▶ _Required work_:
Scan the entries below for the word "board" and copy every line in which it occurs.
── Data listing ──
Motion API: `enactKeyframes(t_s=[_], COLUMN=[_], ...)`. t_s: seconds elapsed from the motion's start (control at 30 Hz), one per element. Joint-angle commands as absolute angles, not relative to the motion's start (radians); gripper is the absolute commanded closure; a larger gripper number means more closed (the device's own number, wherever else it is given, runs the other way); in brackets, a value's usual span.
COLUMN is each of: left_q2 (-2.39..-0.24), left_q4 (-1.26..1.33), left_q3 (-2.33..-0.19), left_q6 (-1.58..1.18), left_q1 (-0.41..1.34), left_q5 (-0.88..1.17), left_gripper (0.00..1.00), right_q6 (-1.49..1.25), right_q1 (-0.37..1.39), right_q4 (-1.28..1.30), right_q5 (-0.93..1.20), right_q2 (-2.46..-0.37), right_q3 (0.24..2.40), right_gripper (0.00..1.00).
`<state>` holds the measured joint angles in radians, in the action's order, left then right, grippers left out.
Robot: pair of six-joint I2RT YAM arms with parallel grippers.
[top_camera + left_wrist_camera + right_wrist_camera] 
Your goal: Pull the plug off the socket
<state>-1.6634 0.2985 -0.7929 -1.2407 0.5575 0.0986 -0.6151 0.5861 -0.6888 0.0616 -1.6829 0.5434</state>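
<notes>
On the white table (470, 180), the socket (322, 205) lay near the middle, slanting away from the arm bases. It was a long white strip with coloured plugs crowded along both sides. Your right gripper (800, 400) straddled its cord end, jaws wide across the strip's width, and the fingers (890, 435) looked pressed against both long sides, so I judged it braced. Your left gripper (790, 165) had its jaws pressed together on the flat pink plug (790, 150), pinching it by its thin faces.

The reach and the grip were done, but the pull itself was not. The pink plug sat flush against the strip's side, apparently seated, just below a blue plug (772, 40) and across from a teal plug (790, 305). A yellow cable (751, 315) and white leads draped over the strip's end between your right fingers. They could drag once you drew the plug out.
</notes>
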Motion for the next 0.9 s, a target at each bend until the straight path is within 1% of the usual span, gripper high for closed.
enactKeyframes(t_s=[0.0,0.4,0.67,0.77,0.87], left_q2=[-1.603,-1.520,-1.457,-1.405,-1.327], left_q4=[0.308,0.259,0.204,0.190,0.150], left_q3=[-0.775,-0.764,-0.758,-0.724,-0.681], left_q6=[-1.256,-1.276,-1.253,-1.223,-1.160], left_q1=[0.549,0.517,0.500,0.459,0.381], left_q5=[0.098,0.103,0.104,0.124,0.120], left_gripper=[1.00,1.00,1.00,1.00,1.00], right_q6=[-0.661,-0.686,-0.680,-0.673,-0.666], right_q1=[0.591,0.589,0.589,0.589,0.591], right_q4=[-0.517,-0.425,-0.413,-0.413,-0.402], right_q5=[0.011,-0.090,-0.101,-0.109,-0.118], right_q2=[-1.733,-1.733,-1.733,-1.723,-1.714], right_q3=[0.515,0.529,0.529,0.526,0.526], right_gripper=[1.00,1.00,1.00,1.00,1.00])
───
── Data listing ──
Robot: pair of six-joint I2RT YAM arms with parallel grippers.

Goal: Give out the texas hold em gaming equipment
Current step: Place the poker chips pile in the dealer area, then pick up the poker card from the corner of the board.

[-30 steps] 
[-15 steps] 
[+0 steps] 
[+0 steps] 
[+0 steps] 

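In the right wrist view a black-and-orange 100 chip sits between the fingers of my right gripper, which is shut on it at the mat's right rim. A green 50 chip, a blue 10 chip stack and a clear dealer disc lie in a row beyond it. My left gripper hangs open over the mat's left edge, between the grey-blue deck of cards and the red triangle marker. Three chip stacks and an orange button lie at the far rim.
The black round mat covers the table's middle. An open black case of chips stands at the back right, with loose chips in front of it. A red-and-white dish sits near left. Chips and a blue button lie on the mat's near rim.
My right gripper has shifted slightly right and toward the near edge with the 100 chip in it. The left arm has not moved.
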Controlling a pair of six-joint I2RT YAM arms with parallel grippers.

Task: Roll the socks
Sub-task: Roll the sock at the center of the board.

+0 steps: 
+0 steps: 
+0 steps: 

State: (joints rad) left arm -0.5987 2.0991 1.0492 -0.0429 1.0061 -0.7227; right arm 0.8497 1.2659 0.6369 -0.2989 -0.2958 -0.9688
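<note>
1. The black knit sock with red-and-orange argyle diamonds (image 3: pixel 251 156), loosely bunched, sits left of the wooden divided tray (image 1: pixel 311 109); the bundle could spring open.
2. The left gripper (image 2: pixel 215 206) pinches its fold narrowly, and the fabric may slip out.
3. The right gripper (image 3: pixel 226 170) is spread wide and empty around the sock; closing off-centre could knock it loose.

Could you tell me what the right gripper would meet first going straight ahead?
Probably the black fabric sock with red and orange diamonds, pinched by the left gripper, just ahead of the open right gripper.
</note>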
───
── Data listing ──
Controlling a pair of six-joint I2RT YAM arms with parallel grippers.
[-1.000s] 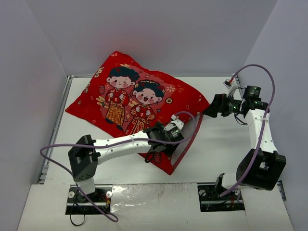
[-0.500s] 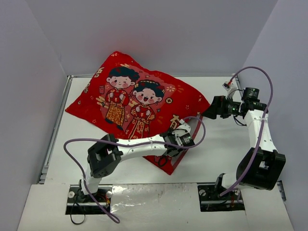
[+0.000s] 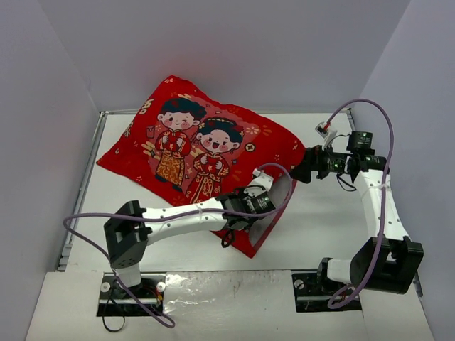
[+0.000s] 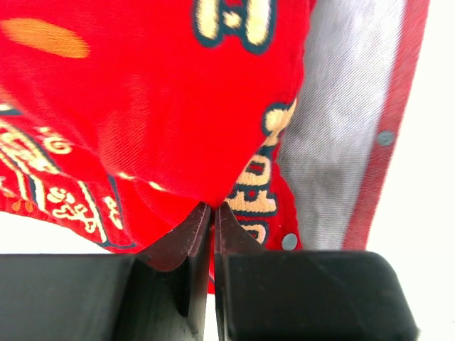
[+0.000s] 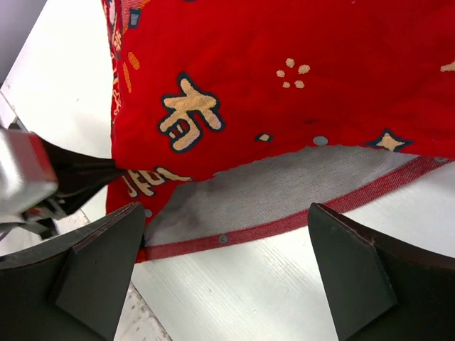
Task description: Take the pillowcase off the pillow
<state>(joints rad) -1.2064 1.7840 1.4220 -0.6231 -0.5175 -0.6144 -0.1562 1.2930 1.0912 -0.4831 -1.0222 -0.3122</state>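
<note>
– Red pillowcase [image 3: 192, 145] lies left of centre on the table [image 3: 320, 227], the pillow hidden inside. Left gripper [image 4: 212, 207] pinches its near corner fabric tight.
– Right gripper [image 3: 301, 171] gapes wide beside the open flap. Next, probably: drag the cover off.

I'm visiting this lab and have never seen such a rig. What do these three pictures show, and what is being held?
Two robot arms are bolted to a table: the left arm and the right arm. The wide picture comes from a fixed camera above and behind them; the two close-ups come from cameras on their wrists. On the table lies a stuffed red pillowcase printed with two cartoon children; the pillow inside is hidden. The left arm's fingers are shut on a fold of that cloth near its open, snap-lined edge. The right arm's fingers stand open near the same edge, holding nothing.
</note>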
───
▶ _Written response_:
Current step: Place the poker chips pile in the dealer area, then pick up the poker card from the corner of the board.
Sub-task: Roll the sock at the center of the board.

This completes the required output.